In State of U.P. & Ors., Vs. Renusagar Power Co. & Ors,. AIR 1988 SC 1737 [LQ/SC/1988/354] it was held that exercise of administrative power will be set aside if there is a manifest error in the exercise of such power or the exercise of the power is manifestly arbitrary.

The famous "Wednesbury Case" Associated Provincial Picture Houses Ltd. Us. Wednesbury Corp. (1947) 2 All ER 680 (CA) is considered to be the landmark in so far as the basic principles relating to judicial review of administrative or statutory direction are concerned. We quote a passage from the judgment of Lord Greene which is as follows:-

"It is true that discretion must be exercised reasonably.
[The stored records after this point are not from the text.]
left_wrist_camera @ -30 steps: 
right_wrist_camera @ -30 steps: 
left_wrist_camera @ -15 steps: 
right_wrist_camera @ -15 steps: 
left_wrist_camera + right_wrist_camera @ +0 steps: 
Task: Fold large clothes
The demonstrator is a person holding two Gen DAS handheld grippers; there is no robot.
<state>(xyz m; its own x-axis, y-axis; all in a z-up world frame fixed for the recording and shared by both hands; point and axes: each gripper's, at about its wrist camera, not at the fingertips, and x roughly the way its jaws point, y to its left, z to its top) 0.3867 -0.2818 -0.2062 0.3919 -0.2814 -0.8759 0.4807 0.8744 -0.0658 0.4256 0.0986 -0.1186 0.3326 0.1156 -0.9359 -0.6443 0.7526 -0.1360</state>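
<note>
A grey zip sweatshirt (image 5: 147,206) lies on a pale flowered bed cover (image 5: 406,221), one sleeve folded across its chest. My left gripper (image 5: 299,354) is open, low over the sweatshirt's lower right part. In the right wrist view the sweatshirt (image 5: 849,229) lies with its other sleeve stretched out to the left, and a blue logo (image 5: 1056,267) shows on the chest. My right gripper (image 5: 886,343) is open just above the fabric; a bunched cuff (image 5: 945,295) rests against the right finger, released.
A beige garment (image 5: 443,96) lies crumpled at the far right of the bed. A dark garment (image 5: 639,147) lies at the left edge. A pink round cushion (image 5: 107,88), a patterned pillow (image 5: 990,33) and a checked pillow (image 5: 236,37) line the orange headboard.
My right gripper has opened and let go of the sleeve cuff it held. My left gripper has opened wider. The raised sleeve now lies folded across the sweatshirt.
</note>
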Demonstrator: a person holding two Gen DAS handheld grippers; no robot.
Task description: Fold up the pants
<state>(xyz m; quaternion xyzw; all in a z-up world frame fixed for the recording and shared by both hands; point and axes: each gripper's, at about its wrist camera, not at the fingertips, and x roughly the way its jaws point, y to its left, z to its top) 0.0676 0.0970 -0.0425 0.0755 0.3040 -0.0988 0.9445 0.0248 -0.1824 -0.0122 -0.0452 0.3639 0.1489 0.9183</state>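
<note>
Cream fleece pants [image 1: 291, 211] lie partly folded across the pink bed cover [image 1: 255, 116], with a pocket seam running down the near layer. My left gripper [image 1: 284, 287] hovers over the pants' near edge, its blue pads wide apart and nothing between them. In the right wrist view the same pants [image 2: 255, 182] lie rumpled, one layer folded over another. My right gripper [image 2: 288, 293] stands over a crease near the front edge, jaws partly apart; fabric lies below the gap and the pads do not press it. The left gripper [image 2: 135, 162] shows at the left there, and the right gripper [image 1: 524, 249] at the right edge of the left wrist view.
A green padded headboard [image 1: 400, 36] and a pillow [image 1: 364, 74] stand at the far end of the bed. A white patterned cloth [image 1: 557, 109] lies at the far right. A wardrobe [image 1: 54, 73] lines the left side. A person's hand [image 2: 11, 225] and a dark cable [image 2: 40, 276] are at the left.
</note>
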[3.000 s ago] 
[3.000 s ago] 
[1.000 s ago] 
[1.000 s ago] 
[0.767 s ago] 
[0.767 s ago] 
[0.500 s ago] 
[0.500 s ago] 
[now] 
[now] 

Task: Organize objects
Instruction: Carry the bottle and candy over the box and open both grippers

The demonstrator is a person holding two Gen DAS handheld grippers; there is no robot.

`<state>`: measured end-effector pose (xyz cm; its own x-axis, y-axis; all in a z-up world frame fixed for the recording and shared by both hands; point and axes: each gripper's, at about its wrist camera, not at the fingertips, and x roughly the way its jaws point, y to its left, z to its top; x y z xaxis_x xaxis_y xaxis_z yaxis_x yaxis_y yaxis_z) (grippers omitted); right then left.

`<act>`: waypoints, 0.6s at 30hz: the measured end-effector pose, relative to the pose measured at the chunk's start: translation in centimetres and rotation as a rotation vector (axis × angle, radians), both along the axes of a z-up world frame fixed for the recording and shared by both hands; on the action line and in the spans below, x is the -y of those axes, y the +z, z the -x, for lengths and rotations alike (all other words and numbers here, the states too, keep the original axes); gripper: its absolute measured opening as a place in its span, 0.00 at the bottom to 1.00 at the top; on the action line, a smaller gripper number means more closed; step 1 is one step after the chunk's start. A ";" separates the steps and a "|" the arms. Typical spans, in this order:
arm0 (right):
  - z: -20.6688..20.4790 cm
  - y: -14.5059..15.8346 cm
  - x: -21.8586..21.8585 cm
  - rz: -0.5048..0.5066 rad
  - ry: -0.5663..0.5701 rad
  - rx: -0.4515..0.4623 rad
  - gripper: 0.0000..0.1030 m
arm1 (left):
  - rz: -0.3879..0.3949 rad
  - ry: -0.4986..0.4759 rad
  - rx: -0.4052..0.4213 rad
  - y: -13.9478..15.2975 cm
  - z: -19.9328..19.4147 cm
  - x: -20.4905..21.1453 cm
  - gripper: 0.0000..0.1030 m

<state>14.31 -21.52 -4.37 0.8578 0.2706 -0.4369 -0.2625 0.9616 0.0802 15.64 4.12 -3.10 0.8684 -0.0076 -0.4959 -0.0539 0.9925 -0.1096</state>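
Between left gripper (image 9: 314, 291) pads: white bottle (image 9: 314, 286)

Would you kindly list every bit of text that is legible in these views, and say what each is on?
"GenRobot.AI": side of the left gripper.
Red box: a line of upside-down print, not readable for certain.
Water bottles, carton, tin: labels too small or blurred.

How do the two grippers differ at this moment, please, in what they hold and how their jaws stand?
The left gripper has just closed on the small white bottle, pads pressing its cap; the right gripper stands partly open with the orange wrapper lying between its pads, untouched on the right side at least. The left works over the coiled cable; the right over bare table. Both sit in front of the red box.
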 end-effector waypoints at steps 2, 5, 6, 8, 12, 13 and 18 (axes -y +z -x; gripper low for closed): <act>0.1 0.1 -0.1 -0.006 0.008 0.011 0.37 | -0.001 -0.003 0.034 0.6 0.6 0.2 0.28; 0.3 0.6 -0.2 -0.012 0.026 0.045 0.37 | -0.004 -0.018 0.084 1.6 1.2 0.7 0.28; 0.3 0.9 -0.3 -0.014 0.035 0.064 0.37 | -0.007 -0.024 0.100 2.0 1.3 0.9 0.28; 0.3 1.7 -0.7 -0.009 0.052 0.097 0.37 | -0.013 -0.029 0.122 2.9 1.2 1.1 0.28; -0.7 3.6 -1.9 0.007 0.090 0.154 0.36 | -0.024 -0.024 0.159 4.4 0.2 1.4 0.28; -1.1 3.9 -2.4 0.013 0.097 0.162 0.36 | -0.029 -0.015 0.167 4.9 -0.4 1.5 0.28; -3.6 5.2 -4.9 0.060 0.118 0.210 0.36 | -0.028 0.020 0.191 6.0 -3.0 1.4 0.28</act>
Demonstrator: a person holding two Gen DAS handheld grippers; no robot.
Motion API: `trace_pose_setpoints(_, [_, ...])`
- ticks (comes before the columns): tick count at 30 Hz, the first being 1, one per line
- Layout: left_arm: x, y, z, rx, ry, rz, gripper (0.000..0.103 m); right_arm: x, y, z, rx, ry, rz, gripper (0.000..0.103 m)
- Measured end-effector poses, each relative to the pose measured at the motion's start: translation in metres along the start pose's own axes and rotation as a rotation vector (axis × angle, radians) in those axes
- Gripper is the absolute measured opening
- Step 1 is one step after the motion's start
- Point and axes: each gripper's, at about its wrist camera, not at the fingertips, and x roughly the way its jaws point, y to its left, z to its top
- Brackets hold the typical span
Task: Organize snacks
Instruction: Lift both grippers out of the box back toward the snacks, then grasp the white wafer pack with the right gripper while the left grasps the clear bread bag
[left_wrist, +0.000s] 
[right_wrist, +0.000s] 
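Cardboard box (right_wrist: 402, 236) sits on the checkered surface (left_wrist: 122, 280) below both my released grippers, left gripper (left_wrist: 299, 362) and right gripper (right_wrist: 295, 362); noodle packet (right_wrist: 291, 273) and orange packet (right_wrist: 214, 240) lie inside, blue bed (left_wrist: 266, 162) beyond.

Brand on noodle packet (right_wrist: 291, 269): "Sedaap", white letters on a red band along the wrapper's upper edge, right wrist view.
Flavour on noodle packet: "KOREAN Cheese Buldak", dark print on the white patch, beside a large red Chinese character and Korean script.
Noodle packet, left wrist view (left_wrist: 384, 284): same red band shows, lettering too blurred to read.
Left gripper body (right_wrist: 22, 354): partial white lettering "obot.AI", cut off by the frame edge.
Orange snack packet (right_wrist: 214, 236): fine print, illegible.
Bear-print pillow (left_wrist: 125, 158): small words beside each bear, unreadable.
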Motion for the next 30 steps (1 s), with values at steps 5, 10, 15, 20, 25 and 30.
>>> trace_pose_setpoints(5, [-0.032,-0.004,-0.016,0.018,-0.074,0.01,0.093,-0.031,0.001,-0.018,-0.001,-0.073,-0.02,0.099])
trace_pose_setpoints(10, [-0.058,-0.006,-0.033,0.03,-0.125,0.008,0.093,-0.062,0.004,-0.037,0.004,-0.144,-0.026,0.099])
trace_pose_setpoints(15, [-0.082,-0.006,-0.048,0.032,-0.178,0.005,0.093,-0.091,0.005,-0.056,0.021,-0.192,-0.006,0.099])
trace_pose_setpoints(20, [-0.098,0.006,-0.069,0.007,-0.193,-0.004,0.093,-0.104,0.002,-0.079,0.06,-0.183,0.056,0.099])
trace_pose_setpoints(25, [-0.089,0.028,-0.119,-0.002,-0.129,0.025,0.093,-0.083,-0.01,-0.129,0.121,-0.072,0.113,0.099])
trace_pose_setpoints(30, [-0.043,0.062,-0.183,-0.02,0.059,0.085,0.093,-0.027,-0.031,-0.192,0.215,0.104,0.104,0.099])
Now what does that mean Lawyers familiar with the phraseology used in relation to exercise of statutory discretions often use the word unreasonable in a rather comprehensive sense. It has frequently been used and is frequently used as a general description of the things that must not be done. For instance, a person entrusted with a discretion must, so to speak, direct himself properly in law. He must call his own attention to the matters, which he is bound to consider. He must exclude from his consideration matters, which are irrelevant to what he has to consider. If he does not obey those rules, he may truly be said, and often is said, to be acting unreasonably. Similarly, there may be something so absurd that no sensible person could even dream that it lay within the powers of the authority...... . In another, it is taking into consideration extraneous matters. It is unreasonable that it might almost be described as being done in bad faith; and in fact, all these things run into one another."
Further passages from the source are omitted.